The owner of a Vancouver auto repair shop is a proponent of the Healthy Families Act that the Democratic senator from Washington is championing. The measure would guarantee workers up to 56 hours or seven days a year of paid sick leave.
Orange said he likes the idea and wants to see the federal government create guaranteed sick leave.
“In five to 10 years, I might sell the place,” Orange said. “And I would like this to stay part of the culture.”
Murray listened to a group of local residents speak about the challenges when employers don’t offer guaranteed sick days.
Cadie Dye, an employment specialist with Partners in Careers, said when people go to work sick, it creates a vicious cycle.

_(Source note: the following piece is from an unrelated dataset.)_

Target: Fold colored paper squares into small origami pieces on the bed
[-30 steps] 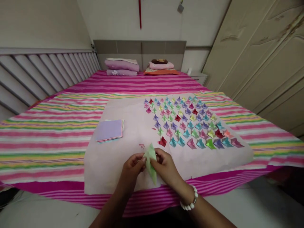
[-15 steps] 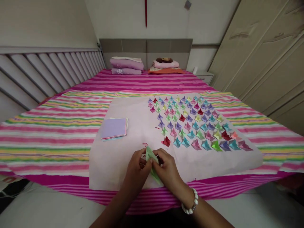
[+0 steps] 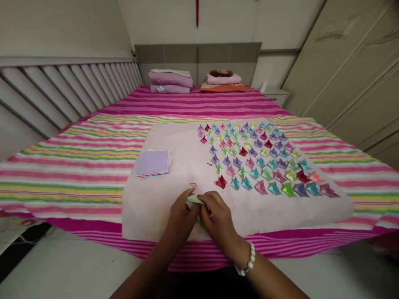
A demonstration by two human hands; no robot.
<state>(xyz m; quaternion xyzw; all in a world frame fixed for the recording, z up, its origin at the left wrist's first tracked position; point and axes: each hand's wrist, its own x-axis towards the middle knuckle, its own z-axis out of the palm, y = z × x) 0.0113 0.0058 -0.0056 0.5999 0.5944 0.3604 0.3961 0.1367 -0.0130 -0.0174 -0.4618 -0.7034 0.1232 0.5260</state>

“They are often putting themselves and family at risk by going to work sick, perpetuating the sickness,” she said, and it often results in staying sick longer, or losing their jobs.
“I see the benefits of overall creating a healthier community if they were able to have that option,” Dye said.
The legislation, as it’s currently crafted, would allow workers to earn one hour of paid sick time for every 30 hours worked. Employees would be eligible for the leave if they are sick, if they need to see the doctor or seek other medical care, if they are taking care of a sick family member or if they are seeking help related to domestic violence, according to information from Murray’s office. Employers could require employees to provide documentation if a worker is gone for more than three days.
For businesses that employ fewer than 15 people, those workers could earn up to seven unpaid sick days.
Murray said she will continue to work on the legislation.
“To me, it’s something as a country we need to do,” Murray said.
Too many employees risk losing their jobs when they are sick, which creates an economic barrier from them reaching their full potential, the senator said.
“If you’re going to work, you want to reach your full potential,” Murray said.
Murray tried to get the measure passed in 2015. Opponents of the measure have voiced concerns about mandated paid sick leave, worrying it could hurt small businesses that are struggling to stay open.